Task objective: Everything in the listing except the pictures should be written out exactly.

Extracted information:
▼

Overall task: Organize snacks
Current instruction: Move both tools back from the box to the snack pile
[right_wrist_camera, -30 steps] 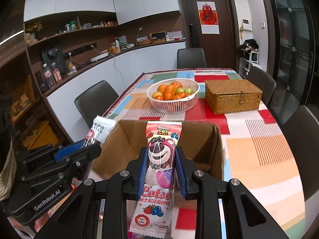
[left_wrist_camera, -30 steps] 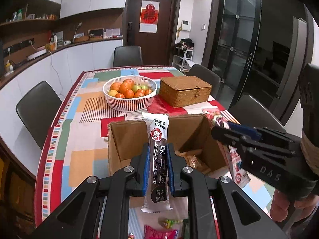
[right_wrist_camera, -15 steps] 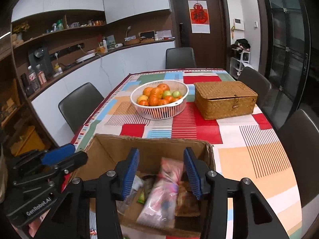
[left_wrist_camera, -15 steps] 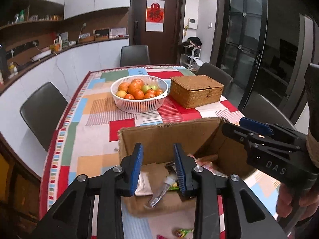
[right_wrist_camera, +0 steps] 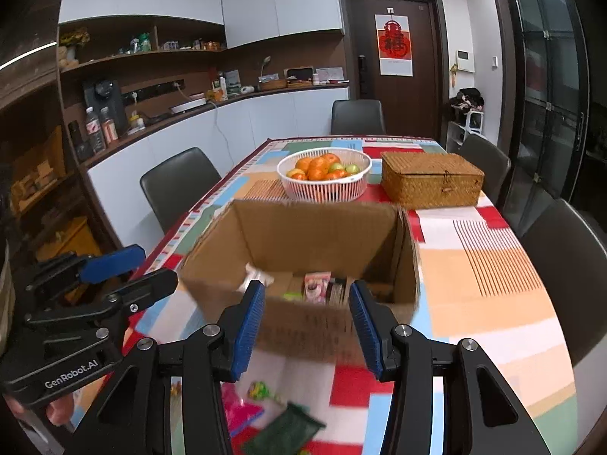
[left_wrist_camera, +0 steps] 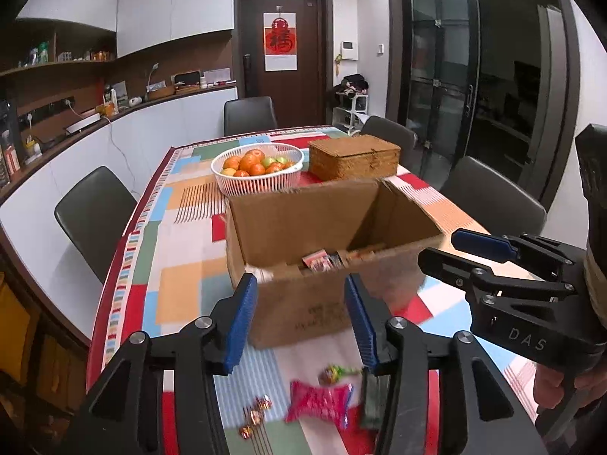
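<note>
Above the loose snacks (left_wrist_camera: pixel 318 398) near the cardboard box (left_wrist_camera: pixel 303 303), my left gripper (left_wrist_camera: pixel 299 322) is opening, nothing between; my right gripper (right_wrist_camera: pixel 305 326) gapes empty, ready to pick.

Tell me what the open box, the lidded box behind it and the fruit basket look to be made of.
Open box: corrugated cardboard, matte brown, with raw folded flaps and faint printing on its front.
Lidded box: woven wicker or rattan, going by the fine golden-brown weave; which fibre is unclear.
Fruit basket: probably white plastic, smooth, with evenly slotted moulded walls.
</note>
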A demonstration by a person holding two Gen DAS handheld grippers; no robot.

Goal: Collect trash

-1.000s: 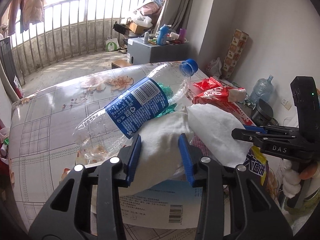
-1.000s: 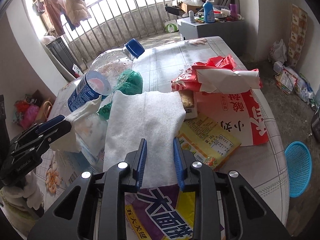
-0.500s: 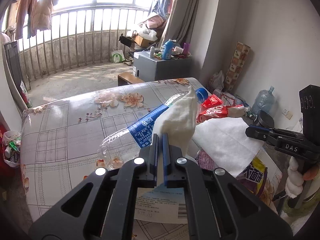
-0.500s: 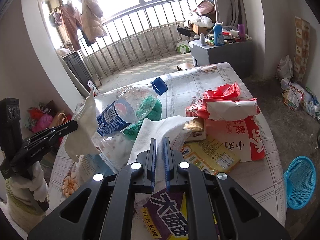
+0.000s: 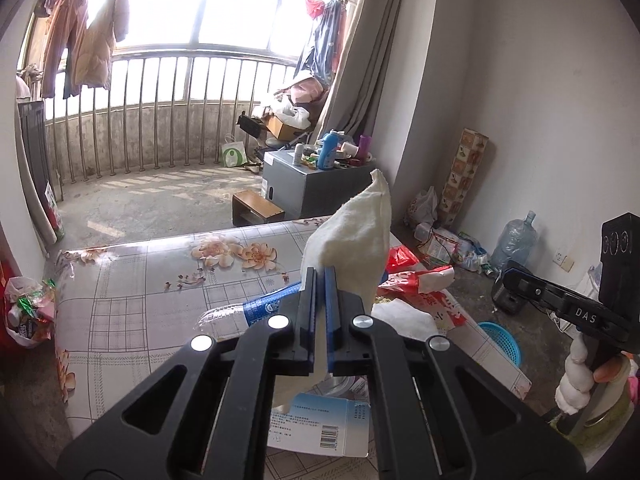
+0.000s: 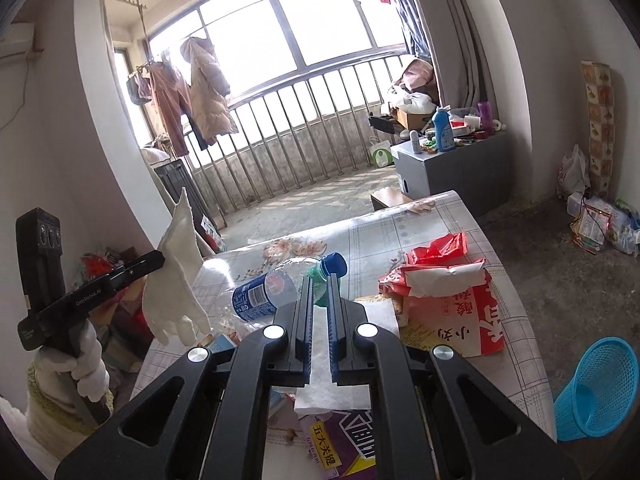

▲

Output below:
Overall task: Organize snacks
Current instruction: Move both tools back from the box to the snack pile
[right_wrist_camera, -30 steps] 
[left_wrist_camera, -30 steps] 
[right_wrist_camera, -15 steps] 
[left_wrist_camera, -15 steps] 
[right_wrist_camera, +0 steps] 
[left_wrist_camera, +0 steps] 
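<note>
Above the loose snacks (left_wrist_camera: pixel 318 398) near the cardboard box (left_wrist_camera: pixel 303 303), my left gripper (left_wrist_camera: pixel 299 322) is opening, nothing between; my right gripper (right_wrist_camera: pixel 305 326) gapes empty, ready to pick.

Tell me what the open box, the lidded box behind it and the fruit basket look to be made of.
Open box: corrugated cardboard, matte brown, with raw folded flaps and faint printing on its front.
Lidded box: woven wicker or rattan, going by the fine golden-brown weave; which fibre is unclear.
Fruit basket: probably white plastic, smooth, with evenly slotted moulded walls.
</note>
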A demonstration by a person holding two Gen DAS handheld grippers; no robot.

Goal: Collect trash

-1.000s: 
-1.000s: 
-0.500s: 
-0.500s: 
+0.000s: 
+0.000s: 

The requested output has been given in full.